Trumps Wachstumsprognose und die Forderung nach niedrigeren Zinsen
Donald Trump erklärte, für die US-Wirtschaft seien Wachstumsraten zwischen 14 und 20 Prozent möglich, und argumentierte, selbst eine derart starke Expansion müsse keine Zinserhöhung nach sich ziehen. Die Aussage fiel bei einer Veranstaltung im Oval Office, bei der Vereinbarungen zur Senkung der Preise für verschreibungspflichtige Medikamente vorgestellt wurden.
Trumps Botschaft kam zu einem Zeitpunkt, an dem die Inflation weiterhin über dem 2-Prozent-Ziel der Fed (US-Notenbank) liegt. Während die Fed ihren Leitzins im Juli unverändert ließ, stimmten drei Mitglieder für eine Anhebung um einen Viertelpunkt; der Blick der Märkte richtet sich nun auf die September-Sitzung.

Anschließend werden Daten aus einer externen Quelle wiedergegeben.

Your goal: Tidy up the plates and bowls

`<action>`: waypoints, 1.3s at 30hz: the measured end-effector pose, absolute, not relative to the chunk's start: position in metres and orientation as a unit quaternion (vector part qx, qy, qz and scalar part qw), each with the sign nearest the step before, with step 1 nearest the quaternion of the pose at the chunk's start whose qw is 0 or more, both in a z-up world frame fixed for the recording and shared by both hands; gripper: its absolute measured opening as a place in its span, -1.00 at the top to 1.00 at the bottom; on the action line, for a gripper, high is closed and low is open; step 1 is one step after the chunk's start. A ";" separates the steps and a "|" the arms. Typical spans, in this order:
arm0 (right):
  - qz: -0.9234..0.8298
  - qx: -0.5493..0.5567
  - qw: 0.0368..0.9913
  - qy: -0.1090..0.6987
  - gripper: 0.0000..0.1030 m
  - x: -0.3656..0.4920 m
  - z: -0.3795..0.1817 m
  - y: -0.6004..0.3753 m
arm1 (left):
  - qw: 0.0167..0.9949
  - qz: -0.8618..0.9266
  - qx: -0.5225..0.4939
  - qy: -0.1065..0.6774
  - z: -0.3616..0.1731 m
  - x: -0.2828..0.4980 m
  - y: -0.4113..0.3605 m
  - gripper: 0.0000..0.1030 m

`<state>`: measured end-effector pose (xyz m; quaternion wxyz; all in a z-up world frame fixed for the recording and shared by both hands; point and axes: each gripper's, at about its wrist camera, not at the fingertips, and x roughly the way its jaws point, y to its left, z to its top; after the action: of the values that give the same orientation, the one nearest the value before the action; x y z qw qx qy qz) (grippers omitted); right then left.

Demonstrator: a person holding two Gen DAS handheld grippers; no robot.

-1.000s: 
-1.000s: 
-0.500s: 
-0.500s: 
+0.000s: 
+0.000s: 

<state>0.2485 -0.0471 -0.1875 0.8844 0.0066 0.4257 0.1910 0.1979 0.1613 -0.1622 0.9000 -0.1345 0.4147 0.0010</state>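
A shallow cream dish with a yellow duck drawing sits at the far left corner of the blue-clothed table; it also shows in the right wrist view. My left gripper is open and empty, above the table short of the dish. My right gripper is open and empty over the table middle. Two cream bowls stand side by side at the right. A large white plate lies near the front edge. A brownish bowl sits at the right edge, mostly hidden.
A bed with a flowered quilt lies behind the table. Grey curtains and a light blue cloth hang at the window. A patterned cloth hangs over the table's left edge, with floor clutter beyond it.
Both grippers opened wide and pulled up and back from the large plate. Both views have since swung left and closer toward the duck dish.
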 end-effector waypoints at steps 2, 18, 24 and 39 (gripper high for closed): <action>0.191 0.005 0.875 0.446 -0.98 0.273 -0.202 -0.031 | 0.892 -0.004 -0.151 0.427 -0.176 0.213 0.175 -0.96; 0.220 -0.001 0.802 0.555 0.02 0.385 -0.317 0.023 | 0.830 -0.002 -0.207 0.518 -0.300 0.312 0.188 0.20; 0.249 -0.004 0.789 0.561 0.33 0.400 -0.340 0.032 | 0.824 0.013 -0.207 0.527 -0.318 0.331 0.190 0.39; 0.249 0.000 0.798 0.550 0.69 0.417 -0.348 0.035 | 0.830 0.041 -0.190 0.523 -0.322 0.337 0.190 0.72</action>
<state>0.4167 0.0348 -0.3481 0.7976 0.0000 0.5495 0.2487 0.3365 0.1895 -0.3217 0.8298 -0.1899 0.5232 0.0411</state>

Was sagen die historischen BIP-Daten zu diesen Raten?
Die von Trump genannten Werte sind in den US-Daten der modernen Zeit nahezu nie vorgekommen. Ein annualisiertes reales BIP-Wachstum von 20 Prozent und mehr wurde in den Daten des BEA (Bureau of Economic Analysis, US-Behörde für Wirtschaftsanalysen) nur im dritten Quartal 2020 verzeichnet.
Damals wuchs die Wirtschaft mit einer annualisierten Rate von 34,9 Prozent, angetrieben von der Wiederöffnung nach den Covid-19-Lockdowns. Dem vorausgegangen war im Vorquartal ein annualisierter Rückgang um 28 Prozent.
Die zweitstärkste Entwicklung in der Serie wurde im ersten Quartal 1950 während der Nachkriegsbelebung mit einem Wachstum von 16,7 Prozent erreicht. Abgesehen davon kam in dem fast 80 Jahre umfassenden Datensatz kein weiteres Quartal auch nur in die Nähe der 20-Prozent-Marke.
- Reales BIP-Wachstum im ersten Quartal 2026: 2,1 %
- Reales BIP-Wachstum im zweiten Quartal 2026: 1,5 %
- Fed-Leitzins im Juli: 3,5 % bis 3,75 %
Aktuelle Wachstumslage und Auswirkungen auf die Märkte
Die heutige Lage liegt weit unter den historischen Spitzen
Nach der jüngsten Schätzung des BEA wuchs die US-Wirtschaft im zweiten Quartal 2026 um 1,5 Prozent auf annualisierter Basis. Nach den 2,1 Prozent im ersten Quartal zeigt die Zahl eine Verlangsamung und macht den Abstand zwischen Trumps genannten Größenordnungen und dem derzeitigen Wachstumstempo deutlich.
Da die Quartalsdaten zum BIP annualisiert ausgewiesen werden, bedeutet ein Wert von 20 Prozent nicht, dass die Wirtschaft in einem einzigen Quartal direkt um 20 Prozent gewachsen ist. Dieser Unterschied gilt als entscheidend für die Einordnung der Daten durch die Märkte.
Entscheidend für den Zinskurs wird die Inflation sein
Die Fed hielt ihren Leitzins in der Juli-Sitzung in einer Spanne von 3,5 bis 3,75 Prozent stabil. Dennoch gehen viele Marktbeobachter davon aus, dass das Federal Open Market Committee wegen anhaltender Inflationsdrucke auf seiner Sitzung im September eine weitere Anhebung erwägen könnte.
Beschleunigtes Wachstum allein erzeugt zwar nicht automatisch Inflation, doch wenn die Nachfrage die Produktionskapazitäten übersteigt, können die Preisdruck zunehmen. Deshalb wird Trumps Forderung nach niedrigeren Zinsen an den Märkten weniger als Wachstumsfrage denn als Frage von Inflation und dem nächsten Schritt der Fed gelesen.